Why healthcare needs to intervene in the opioid crisis

March 28, 2018

We spoke with ChangeMaker John Hsu, MD, a Whittier, California-based anesthesiologist, on the need to intervene in the opioid crisis.

 

We spoke with ChangeMaker John Hsu, MD, a Whittier, California-based anesthesiologist, on the need to intervene in the opioid crisis. Read the transcript of this podcast below.

John Hsu, MD: What I found is that patients are in pain, but they also have other reasons for pain. There’s no one reason a patient has pain. There’s multiple reasons for pain. And the government asks us to treat pain with one pill, which I don’t think is the proper way of doing it. I think if patients have pain they also have anxiety and they also have depression. So I think that if we were going to treat the opioid crisis we need to make a definitive diagnosis that this pain actually has pain, as opposed to this patient has pain and anxiety and depression.

 

MORE FROM DR. HSU: Innovative solutions for tackling the opioid crisis

 

I’m proposing a safer opioid, meaning that I can give these patients the opioid and they won’t die because of functional antagonism. The opioid treats the pain by binding to the mu receptor. My drug binds to another receptor that treats the side effect of the opioid, which is respiratory depression.

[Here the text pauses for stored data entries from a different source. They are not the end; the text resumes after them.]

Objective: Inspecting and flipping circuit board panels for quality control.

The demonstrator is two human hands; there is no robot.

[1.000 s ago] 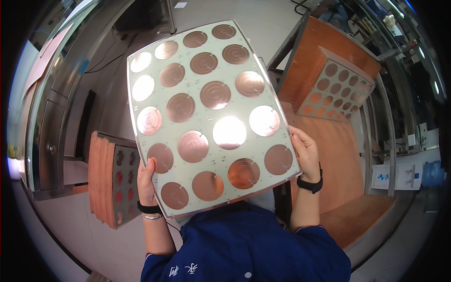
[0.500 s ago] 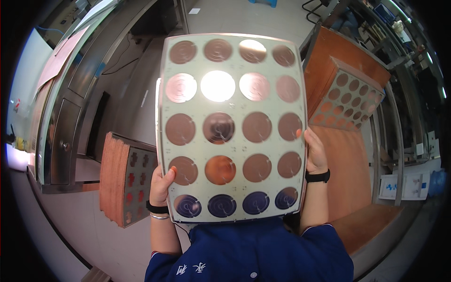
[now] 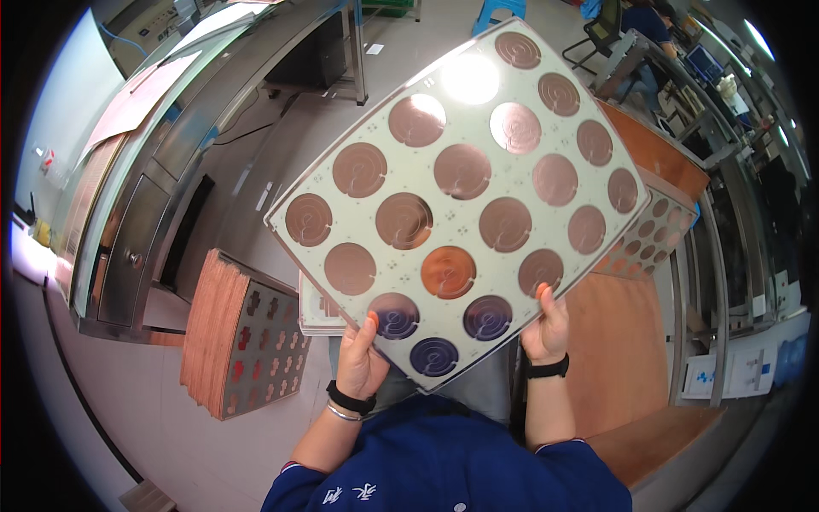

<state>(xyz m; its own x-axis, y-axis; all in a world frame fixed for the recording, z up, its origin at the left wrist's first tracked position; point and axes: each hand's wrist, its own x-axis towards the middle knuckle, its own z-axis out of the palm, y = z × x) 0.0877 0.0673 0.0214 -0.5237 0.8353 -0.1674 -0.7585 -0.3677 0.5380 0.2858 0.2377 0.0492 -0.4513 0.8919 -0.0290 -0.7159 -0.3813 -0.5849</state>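
Observation:
Held up in front of me is a large pale green panel [image 3: 433, 229], its face covered with several round coppery discs in rows. It is turned askew, with one corner pointing down toward my chest. My left hand [image 3: 360, 363] grips its lower left edge, thumb on the front face. On the lower right edge, my right hand [image 3: 546, 328] is closed the same way, thumb up near a disc. Bright lamp glare lies over the upper discs. The fingers behind the panel are hidden.
To the left stands a stack of copper-edged panels [image 3: 213, 333]. More pale panels [image 3: 317, 316] lie partly behind the held one. On the right, similar panels [image 3: 657, 235] lean in a brown wooden stand [image 3: 618, 341]. A metal-framed bench [image 3: 136, 247] runs along the left; a person [image 3: 646, 26] sits far back.
The panel has rotated clockwise from upright to a slanted, diamond-like position. Both hands have moved with it and now grip nearer its lower corner. The pale panels behind have come into view.

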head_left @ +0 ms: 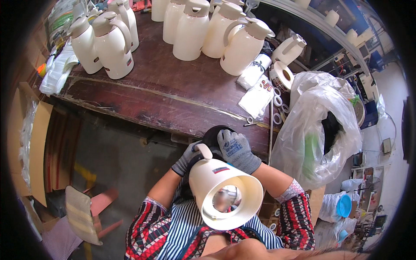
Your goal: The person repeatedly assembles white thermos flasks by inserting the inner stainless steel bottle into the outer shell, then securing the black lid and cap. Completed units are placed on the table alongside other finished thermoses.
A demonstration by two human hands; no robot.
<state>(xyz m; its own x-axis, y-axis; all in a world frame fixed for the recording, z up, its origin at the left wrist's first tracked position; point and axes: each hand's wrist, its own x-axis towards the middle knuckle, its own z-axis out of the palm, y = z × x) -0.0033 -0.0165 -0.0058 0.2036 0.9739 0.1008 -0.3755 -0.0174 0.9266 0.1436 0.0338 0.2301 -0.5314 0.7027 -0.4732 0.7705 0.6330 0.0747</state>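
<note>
A cream vacuum jug body (203, 177) lies tilted against my striped apron, its open round end facing me and showing a shiny inside. Its handle points away, toward the table edge. My left hand (186, 159), in a grey glove, is closed around the jug's far end beside the handle. At that same end is a black round piece (212, 138), partly hidden by my hands. My right hand (237, 151), also gloved in grey, has its fingers curled over this black piece.
Several cream jugs with lids (188, 37) stand along the far side of the dark red table (151, 102). At its right lie scissors (250, 121), a label roll (281, 76) and white packets (256, 102). A plastic bag (318, 125) bulges at right; a stool (82, 214) stands lower left.
</note>
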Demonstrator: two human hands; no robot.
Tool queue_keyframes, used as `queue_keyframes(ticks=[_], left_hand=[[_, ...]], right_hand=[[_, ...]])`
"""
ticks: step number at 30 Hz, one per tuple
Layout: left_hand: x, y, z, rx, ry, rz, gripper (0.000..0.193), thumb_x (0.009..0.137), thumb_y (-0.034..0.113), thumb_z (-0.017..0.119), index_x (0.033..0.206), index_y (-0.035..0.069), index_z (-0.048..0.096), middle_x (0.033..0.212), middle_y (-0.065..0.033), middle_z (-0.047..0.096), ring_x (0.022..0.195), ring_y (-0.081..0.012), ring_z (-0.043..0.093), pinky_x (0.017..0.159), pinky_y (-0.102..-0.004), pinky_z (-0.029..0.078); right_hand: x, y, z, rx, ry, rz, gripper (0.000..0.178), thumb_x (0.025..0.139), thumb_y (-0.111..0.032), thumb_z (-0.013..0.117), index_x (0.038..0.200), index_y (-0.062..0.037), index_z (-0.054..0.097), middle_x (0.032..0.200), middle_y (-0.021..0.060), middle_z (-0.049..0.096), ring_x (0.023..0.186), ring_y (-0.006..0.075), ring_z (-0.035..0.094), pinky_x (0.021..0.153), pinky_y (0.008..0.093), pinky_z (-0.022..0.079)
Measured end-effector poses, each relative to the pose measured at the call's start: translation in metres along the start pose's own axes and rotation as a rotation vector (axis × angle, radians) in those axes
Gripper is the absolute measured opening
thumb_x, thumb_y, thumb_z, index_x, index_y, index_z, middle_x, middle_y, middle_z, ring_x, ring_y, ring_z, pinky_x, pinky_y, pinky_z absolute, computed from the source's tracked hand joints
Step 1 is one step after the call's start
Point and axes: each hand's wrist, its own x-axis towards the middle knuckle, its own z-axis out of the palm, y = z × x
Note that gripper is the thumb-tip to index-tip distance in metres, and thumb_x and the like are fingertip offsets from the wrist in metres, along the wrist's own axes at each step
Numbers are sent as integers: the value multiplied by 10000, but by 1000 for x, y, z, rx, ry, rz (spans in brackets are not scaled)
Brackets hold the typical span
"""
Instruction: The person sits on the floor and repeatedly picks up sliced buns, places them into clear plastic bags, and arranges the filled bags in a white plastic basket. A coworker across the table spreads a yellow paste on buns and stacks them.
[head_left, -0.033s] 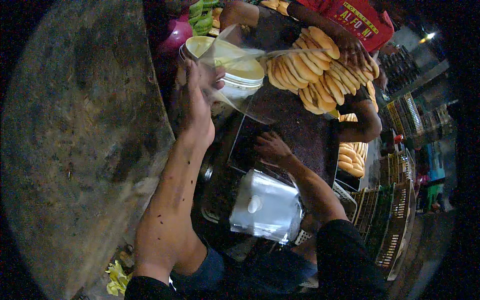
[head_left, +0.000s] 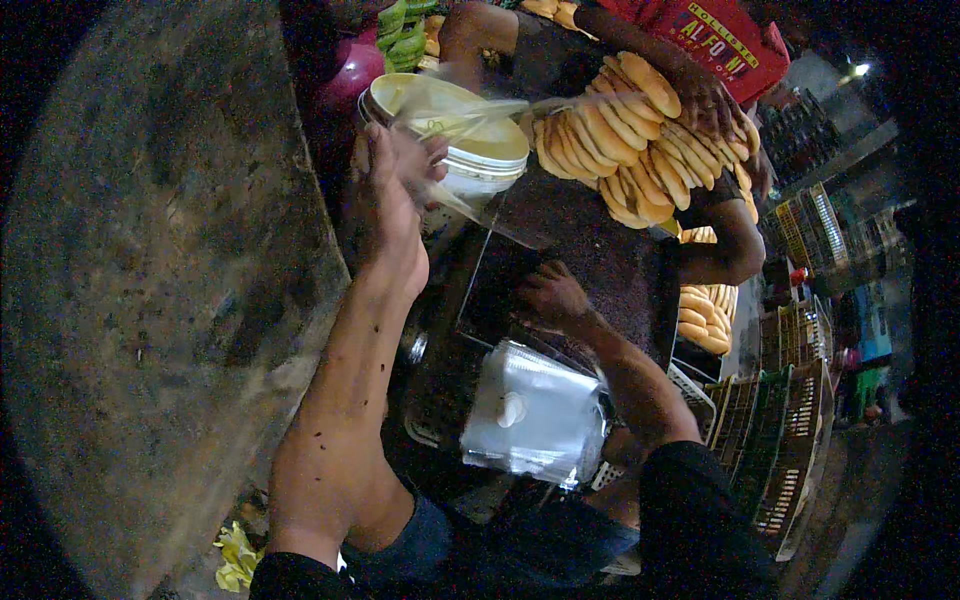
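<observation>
My left hand (head_left: 398,190) is raised at the near side of a white bucket (head_left: 485,170) with a pale yellow inside. Its fingers are closed on a thin clear plastic bag (head_left: 480,108), which is smeared by motion and spreads across the bucket toward the buns. My right hand (head_left: 552,297) is over the near part of a wide tray (head_left: 610,265) covered with dark, crumbly stuff. The fingers look apart and nothing shows in them, though the fingertips are dim. A stack of clear plastic bags (head_left: 540,430) lies below it, with a small white round thing (head_left: 513,409) on top.
Long split buns (head_left: 600,130) are heaped at the tray's far side, with a co-worker's hand (head_left: 715,105) on them. More buns (head_left: 705,315) sit to the right. A worn board-like surface (head_left: 170,300) fills the left. Plastic crates (head_left: 790,430) stand at right.
My right hand has shifted slightly to the right over the tray, its fingers drawn in a little. The clear bag at my left hand has moved slightly.
</observation>
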Motion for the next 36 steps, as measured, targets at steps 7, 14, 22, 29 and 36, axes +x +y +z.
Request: queue_keyframes(ticks=[7,14,22,29,36], left_hand=[[-7,1,-5,-122,246,-284,500,976,493,390,1241,107,563,1177,-18,595,1019,-163,503,926,-361,387],[-6,11,-2,-230,140,-337,563,929,545,477,1223,73,568,1189,-50,587,1064,-202,509,968,-387,378],[-9,-4,22,-256,14,-365,490,939,497,512,1167,73,599,1185,-95,622,1082,-260,551,963,-432,400],[-5,-13,32,-96,132,-325,587,928,560,503,1169,32,597,1176,-74,608,1066,-219,526,929,-389,410],[1,-19,39,-85,-6,-307,548,952,531,476,1183,49,597,1194,-59,608,1070,-217,527,923,-376,416]], right_hand=[[37,96,-7,242,476,549,685,931,-576,423,1437,-115,388,1504,189,325,1402,373,271,1144,518,220],[108,171,-6,410,124,682,715,947,-615,336,1386,-63,451,1445,228,396,1341,381,378,1118,479,298],[22,151,-50,642,-386,602,690,947,-622,348,1281,-59,565,1274,218,574,1230,353,520,1068,436,375],[-103,197,33,767,428,740,474,963,-404,498,1239,-21,552,1194,236,611,1137,351,586,950,449,452],[-43,246,109,820,442,791,462,980,-362,466,1283,-19,529,1264,233,569,1196,348,540,997,408,420]])
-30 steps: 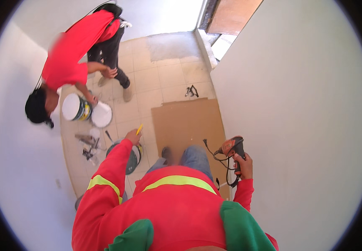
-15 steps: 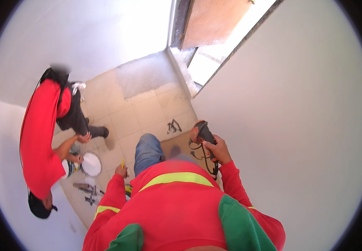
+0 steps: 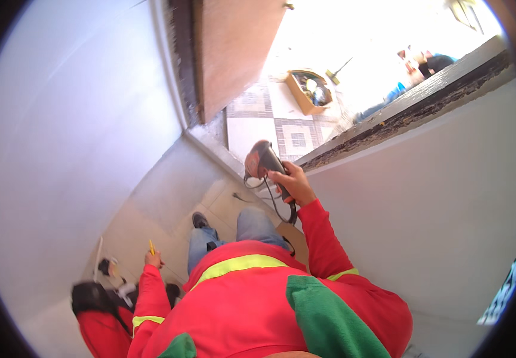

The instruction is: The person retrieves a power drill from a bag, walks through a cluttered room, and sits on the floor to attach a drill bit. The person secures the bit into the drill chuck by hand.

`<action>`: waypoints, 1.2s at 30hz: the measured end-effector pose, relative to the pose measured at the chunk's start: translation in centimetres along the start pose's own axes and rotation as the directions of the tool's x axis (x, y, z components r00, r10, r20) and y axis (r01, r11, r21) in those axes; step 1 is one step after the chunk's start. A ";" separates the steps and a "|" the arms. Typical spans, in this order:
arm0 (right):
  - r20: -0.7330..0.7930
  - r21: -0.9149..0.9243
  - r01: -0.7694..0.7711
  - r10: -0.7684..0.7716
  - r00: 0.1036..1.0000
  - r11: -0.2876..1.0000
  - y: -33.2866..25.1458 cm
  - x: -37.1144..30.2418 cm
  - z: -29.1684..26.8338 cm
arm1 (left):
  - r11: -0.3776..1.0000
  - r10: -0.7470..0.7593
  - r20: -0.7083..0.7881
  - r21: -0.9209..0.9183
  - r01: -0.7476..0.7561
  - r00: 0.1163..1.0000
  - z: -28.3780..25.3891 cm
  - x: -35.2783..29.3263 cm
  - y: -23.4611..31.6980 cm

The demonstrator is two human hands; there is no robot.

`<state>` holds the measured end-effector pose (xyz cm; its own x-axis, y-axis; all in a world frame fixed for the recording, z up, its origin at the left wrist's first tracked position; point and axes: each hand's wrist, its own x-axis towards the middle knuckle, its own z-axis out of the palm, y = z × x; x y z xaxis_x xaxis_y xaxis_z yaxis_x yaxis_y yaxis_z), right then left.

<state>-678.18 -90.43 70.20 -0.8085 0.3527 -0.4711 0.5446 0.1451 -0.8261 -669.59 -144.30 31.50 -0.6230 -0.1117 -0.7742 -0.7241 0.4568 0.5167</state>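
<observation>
While the right hand [image 3: 293, 182] is wrapping closed around the dark handle of a power tool [image 3: 264, 161], a sander-looking thing with a reddish-brown head, it's holding it up in front of the body, close to the white wall [image 3: 425, 203] on the right, at about the level of the wall's dark chipped top edge. A black cord [image 3: 276, 206] is dangling in loops from the tool, down past the wrist and red sleeve. The left hand [image 3: 153, 259] is hanging low at the person's side, fingers curling shut on a small yellow tool [image 3: 151, 246], pencil or screwdriver, too small to tell which. Both arms are wearing red sleeves with yellow reflective bands. Down below, blue jeans and a dark shoe [image 3: 199, 220] are showing over a pale tiled floor [image 3: 168, 203]. Someone else in red is crouching at the lower left, blurry. Up top, a brown door [image 3: 234, 48] is standing open, and beyond it a cardboard box [image 3: 308, 90] of odds and ends is sitting on patterned tiles.
</observation>
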 end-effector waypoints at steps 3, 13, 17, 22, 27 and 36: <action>-0.101 -0.004 0.053 -0.053 0.993 0.999 -5.6 5.4 -2.4 | 0.988 0.112 0.046 -0.111 -0.106 0.993 -2.1 6.7 13.3; -0.339 0.206 0.118 -0.042 0.940 0.971 -11.1 20.4 -14.0 | 0.938 0.337 0.262 -0.182 -0.296 0.905 8.8 2.8 45.8; -0.404 0.223 0.093 0.005 0.915 0.970 -12.7 29.8 -21.3 | 0.917 0.398 0.444 -0.162 -0.365 0.803 16.1 -0.3 63.0; -0.430 0.297 -0.059 0.189 0.883 0.953 -13.9 36.1 -31.9 | 0.937 0.314 0.544 -0.042 -0.348 0.778 23.2 -4.2 77.8; -0.513 0.364 -0.097 0.286 0.809 0.926 -16.2 37.0 -41.3 | 0.926 0.262 0.604 0.063 -0.373 0.752 27.0 -4.0 90.5; -0.676 0.580 0.068 0.433 0.596 0.812 -18.1 31.9 -57.0 | 0.771 0.228 0.744 0.257 -0.583 0.628 44.6 3.4 110.7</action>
<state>-701.16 -29.08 87.77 -0.0953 0.8981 -0.4293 0.2573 -0.3944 -0.8822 -738.59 -54.72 69.76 -0.3362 0.6903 -0.6406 -0.1185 0.6438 0.7560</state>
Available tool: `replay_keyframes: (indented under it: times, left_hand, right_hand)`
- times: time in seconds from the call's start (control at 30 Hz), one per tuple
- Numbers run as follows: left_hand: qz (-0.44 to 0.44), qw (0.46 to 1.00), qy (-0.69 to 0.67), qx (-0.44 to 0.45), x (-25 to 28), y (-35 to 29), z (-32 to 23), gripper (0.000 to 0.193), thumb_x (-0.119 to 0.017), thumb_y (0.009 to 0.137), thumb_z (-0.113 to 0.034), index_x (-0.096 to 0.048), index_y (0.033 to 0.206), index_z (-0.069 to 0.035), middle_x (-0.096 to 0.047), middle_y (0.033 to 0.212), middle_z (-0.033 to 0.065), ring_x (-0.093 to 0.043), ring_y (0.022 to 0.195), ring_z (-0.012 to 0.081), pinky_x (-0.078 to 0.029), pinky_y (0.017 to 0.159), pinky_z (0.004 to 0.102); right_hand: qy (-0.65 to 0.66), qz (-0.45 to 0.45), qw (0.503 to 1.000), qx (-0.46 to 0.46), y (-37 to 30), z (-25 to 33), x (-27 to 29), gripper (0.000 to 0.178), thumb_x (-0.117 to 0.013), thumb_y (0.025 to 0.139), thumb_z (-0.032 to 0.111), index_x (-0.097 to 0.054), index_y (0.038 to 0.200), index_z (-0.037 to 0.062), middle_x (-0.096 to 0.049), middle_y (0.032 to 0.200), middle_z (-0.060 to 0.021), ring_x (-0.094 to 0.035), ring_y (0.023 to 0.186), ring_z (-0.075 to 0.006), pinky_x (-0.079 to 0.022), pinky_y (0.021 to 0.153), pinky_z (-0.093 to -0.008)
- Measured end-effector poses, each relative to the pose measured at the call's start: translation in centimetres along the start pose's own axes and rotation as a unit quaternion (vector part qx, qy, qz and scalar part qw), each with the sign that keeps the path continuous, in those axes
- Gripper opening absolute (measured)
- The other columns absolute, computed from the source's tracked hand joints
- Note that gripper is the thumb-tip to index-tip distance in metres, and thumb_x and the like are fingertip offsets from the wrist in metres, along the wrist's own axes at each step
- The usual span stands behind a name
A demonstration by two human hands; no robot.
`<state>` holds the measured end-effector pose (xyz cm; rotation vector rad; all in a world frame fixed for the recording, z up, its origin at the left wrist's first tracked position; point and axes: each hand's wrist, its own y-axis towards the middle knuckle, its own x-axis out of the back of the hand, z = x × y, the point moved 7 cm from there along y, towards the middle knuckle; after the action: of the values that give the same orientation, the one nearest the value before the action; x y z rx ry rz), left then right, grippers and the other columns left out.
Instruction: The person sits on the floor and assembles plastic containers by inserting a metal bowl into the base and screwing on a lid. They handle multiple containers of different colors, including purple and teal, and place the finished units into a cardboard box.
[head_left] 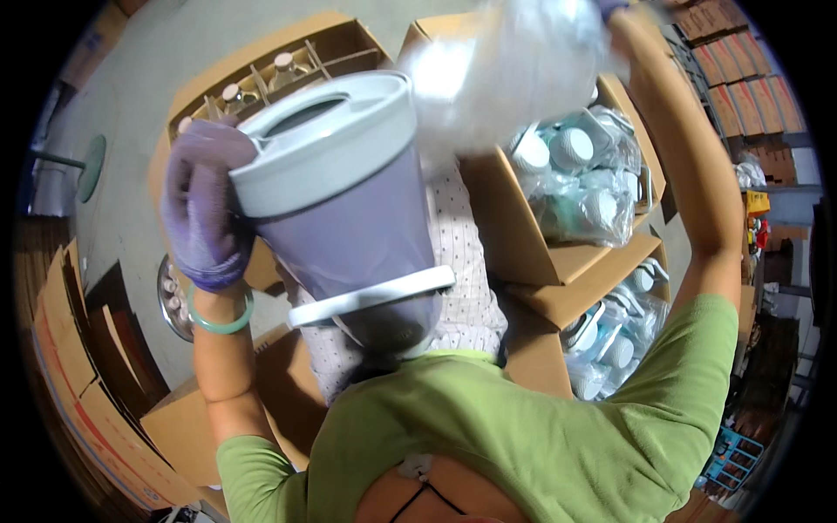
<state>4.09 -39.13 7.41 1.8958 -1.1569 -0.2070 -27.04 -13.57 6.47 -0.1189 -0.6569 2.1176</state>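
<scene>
My left hand, in a purple knit glove, grips the rim of a purple-grey bucket. The bucket is tilted in front of my body, with a pale grey collar around an oval opening and a pale handle hanging across its lower part. My right arm is raised. Only a blurred bit of my right hand shows at the top edge, next to a clear plastic bag, which hangs from it in the air, smeared by motion. The fingers of that hand are mostly hidden.
An open divided carton with several capped bottles stands behind the bucket. On the right, cartons hold bagged pale blue-and-white items. Flattened cardboard leans at left, near a round metal dish. Boxes stack at far right.
</scene>
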Motion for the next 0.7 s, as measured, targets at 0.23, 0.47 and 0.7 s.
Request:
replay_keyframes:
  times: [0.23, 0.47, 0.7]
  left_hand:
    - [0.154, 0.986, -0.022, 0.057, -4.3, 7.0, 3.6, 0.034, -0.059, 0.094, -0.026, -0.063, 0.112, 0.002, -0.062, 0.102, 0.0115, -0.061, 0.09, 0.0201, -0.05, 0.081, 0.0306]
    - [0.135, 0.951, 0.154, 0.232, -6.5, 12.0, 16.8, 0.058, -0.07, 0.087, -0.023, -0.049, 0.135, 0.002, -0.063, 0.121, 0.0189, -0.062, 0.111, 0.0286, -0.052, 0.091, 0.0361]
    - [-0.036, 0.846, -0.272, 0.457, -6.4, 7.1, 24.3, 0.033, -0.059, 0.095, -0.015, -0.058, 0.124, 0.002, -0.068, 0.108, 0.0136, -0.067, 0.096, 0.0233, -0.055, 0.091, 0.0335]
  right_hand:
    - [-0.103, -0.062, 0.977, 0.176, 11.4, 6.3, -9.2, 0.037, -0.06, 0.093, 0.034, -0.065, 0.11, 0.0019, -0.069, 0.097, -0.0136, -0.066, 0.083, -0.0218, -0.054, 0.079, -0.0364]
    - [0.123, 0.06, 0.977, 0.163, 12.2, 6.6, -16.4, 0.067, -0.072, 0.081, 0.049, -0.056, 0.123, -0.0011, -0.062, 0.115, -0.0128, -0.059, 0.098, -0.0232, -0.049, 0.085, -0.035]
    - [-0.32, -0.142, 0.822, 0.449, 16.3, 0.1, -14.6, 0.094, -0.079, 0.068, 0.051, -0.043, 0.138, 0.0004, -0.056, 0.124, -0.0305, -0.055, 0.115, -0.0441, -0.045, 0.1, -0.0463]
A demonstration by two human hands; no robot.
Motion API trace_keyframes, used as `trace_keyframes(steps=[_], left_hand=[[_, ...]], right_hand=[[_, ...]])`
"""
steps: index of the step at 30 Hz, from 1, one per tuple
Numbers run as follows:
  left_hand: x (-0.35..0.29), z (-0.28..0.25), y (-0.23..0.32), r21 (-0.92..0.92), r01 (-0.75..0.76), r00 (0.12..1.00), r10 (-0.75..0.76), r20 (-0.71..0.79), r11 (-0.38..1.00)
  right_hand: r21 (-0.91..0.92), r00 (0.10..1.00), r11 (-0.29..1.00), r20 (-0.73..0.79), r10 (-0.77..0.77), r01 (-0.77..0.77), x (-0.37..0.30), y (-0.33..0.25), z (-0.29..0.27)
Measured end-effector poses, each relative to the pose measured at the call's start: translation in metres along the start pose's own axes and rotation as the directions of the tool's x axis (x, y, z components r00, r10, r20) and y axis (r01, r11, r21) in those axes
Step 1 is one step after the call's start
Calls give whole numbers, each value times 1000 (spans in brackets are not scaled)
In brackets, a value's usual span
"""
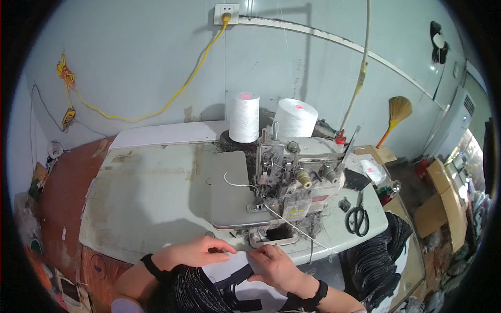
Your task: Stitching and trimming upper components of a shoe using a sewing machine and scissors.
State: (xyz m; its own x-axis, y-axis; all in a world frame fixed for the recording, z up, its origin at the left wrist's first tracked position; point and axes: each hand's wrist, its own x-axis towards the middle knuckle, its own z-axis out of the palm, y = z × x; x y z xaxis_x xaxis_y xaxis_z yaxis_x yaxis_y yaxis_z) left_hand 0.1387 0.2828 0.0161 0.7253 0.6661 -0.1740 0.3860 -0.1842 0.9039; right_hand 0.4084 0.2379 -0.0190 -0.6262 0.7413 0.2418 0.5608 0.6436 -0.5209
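In my lap, below the sewing machine's table edge, lies a white and black fabric piece [241, 286]. My left hand [201, 252] bends its fingers at the upper left edge of this piece, thumb and forefinger nearly meeting there. At the upper right edge, my right hand [275, 268] has its fingers closed on the fabric. Dark fabric with frayed, stacked edges [190, 289] rests beside my left forearm. Just beyond my hands stands an overlock sewing machine [297, 175], dusty with lint. White thread or cord [237, 184] trails from its needle area.
Black-handled scissors [357, 219] lie on the table [141, 203] right of the machine. Two white thread cones [244, 117] stand behind it. A stack of dark fabric [378, 263] hangs at the right. Farther right are a broom [398, 112] and a cardboard box [442, 208].
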Motion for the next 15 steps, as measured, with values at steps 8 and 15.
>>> trace_keyframes(steps=[8,15], left_hand=[[-7,-8,-3,-97,52,998,-56,-36,994],[-14,-4,19,-185,-244,907,157,-391,952]], right_hand=[[92,990,994,-117,76,-65,0,12,-12],[689,849,723,-346,399,-59,13,22,-66]])
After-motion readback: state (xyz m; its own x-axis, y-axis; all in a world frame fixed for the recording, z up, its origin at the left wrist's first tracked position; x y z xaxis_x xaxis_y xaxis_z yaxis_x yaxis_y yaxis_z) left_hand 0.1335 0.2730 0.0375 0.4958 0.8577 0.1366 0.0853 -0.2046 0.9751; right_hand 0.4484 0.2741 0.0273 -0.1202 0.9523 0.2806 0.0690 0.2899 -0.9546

I’m at a stage of my life where I want to make a difference. I want to save lives. If I can do this as a part of my task before I retire, before I give up medicine, where I can save lives, then I think I’ve made a difference. This will be a game changer.

Next: "What I really want in life is satisfaction of my judgment"

 

When you get a bottle of narcotics from a doctor, the doctor writes the prescription, the pharmacist fills the prescription. You get a tan bottle with a white cap. That bottle is unsecure, anybody can open it. Kids can open it, take one pill, or 10 pills, and die. So now what I’ve designed is a mobile app that uses fingerprint, QR code, personal code, and encryption, to  attach to a mobile device so you only get one to two pills every four to six hours.

The correct treatment of opioid addiction is cognitive behavioral therapy. And by doing the iPill you change behavior so they only take the pill as directed. There’s no more noncompliance of pills of people taking 10 pills and dying.

When I went to the FDA, one of the representatives asked me, ‘What happens if your  Quivive pill fails, if a patient takes too many? What solution do you have for that? And I thought about it. And I was thinking outside the box. And I decided the best thing to do is what hospitals do, And what pharmacies do. They take their opioids and put them in a secure location. They don’t allow patients to take 10 pills at once. Why don’t we have that at home? You get a bottle of pills, you can take one pill or the whole bottle of pills. By decreasing the ability to take a whole bottle of pills, I enhance the effectiveness of the Quivive combo product.

What I really want in life is satisfaction of my judgment. And that’s what’s really driving me. I want to make sure that what I’ve thought about can save lives. It’s not about making money or anything like that.  It’s about making the right choices to save lives. And that’s why I became a doctor.